Dans la seconde partie de la parabole, nous retrouvons Lazare et le riche après leur mort (vv.22-31). Dans l’au-delà, la situation s’est inversée : le pauvre Lazare est porté par les anges au ciel auprès d’Abraham ; le riche, lui, est précipité dans les tourments. Alors, « levant les yeux, il vit Abraham de loin et Lazare tout près de lui. » Il semble voir Lazare pour la première fois mais ses paroles le trahissent : « Père Abraham, dit-il, prends pitié de moi et envoie Lazare tremper le bout de son doigt dans l’eau pour me rafraîchir la langue, car je souffre terriblement dans cette fournaise. » Maintenant le riche reconnaît Lazare et lui demande de l’aide, tandis que, dans la vie, il faisait semblant de ne pas le voir. – Si souvent, beaucoup de gens font semblant de ne pas voir les pauvres ! Pour eux, les pauvres n’existent pas – Avant, il lui refusait jusqu’aux restes de sa table et maintenant, il voudrait qu’il lui apporte à boire ! Il croit encore pouvoir encore prétendre à des droits en raison de sa précédente condition sociale. En déclarant qu’il est impossible d’exaucer sa demande, Abraham en personne offre la clé de tout le récit : il explique que les biens et les maux ont été distribués de sorte à compenser l’injustice terrestre et que la porte qui séparait dans la vie le riche du pauvre s’est transformée en « un grand abîme ».

Tant que Lazare était au pied de sa maison,  il y avait une possibilité de salut pour le riche, en ouvrant grand la porte, en aidant Lazare, mais maintenant que tous deux sont morts, la situation est devenue irréparable.

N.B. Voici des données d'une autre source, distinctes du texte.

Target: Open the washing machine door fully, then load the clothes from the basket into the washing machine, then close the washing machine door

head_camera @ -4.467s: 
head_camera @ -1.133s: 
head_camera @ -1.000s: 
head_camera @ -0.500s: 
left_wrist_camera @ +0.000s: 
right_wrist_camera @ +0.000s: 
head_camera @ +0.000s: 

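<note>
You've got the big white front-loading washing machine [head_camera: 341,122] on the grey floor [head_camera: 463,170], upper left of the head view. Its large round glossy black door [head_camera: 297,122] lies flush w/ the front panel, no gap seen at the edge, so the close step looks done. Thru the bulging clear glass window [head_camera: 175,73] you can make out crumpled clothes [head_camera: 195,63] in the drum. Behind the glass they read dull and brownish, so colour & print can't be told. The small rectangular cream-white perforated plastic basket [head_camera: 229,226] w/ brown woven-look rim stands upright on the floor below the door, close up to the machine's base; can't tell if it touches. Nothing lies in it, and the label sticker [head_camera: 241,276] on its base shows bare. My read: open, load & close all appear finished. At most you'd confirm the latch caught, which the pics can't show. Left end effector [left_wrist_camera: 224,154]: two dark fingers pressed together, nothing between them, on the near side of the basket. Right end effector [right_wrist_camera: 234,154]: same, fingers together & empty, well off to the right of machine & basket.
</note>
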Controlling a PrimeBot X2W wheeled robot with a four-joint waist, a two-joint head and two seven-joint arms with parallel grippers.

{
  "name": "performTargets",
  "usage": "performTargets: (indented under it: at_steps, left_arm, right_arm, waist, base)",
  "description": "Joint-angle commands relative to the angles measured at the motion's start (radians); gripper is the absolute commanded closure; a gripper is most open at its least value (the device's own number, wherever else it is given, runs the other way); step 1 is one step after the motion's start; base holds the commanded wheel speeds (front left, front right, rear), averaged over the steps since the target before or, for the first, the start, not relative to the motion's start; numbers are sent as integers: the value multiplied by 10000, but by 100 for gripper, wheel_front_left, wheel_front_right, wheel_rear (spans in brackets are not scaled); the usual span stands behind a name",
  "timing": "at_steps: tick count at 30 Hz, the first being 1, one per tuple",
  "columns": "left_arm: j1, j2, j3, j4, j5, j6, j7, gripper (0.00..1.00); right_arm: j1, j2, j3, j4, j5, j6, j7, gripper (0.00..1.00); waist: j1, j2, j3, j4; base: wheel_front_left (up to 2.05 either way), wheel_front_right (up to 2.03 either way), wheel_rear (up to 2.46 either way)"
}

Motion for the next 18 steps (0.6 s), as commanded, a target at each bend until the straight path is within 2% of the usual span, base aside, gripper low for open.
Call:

Dieu n’est jamais mis directement en cause mais la parabole met clairement en garde : la miséricorde de Dieu envers nous est liée à notre miséricorde envers notre prochain ; quand celle-ci est absente, celle-là non plus ne trouve pas de place dans notre cœur fermé, elle ne peut pas entrer. Si je n’ouvre pas grand la porte de mon cœur au pauvre, cette porte reste fermée. Pour Dieu aussi. Et ceci est terrible.

À ce point, le riche pense à ses frères qui risquent d’avoir la même fin et il demande que Lazare puisse retourner dans le monde les avertir. Mais Abraham réplique : « Ils ont Moïse et les prophètes, qu’ils les écoutent ! ». Pour nous convertir, nous ne devons pas attendre d’événements prodigieux, mais ouvrir notre cœur à la Parole de Dieu qui nous appelle à aimer Dieu et notre prochain. La Parole de Dieu peut faire revivre un cœur aride et le guérir de sa cécité. Le riche connaissait la Parole de Dieu, mais il ne l’a pas laissée entrer dans son cœur, il ne l’a pas écoutée et c’est pourquoi il a été incapable d’ouvrir les yeux et d’avoir compassion du pauvre.  Aucun messager et aucun message ne pourront substituer les pauvres que nous rencontrons sur notre chemin parce qu’en eux, c’est Jésus lui-même qui vient à notre rencontre : « chaque fois que vous l’avez fait à l’un de ces plus petits de mes frères, c’est à moi que vous l’avez fait » (Mt 25,40), dit Jésus. Ainsi, dans le retournement du sort que décrit la parabole, est décrit le mystère de notre salut, où le Christ unit la pauvreté et la miséricorde. Chers frères et sœurs, en écoutant cet Évangile, nous tous, avec les pauvres de la terre, puissions-nous chanter avec Marie : « Il renverse les puissants de leurs trônes, il élève les humbles. Il comble de biens les affamés, renvoie les riches les mains vides » (Lc 1,52-53).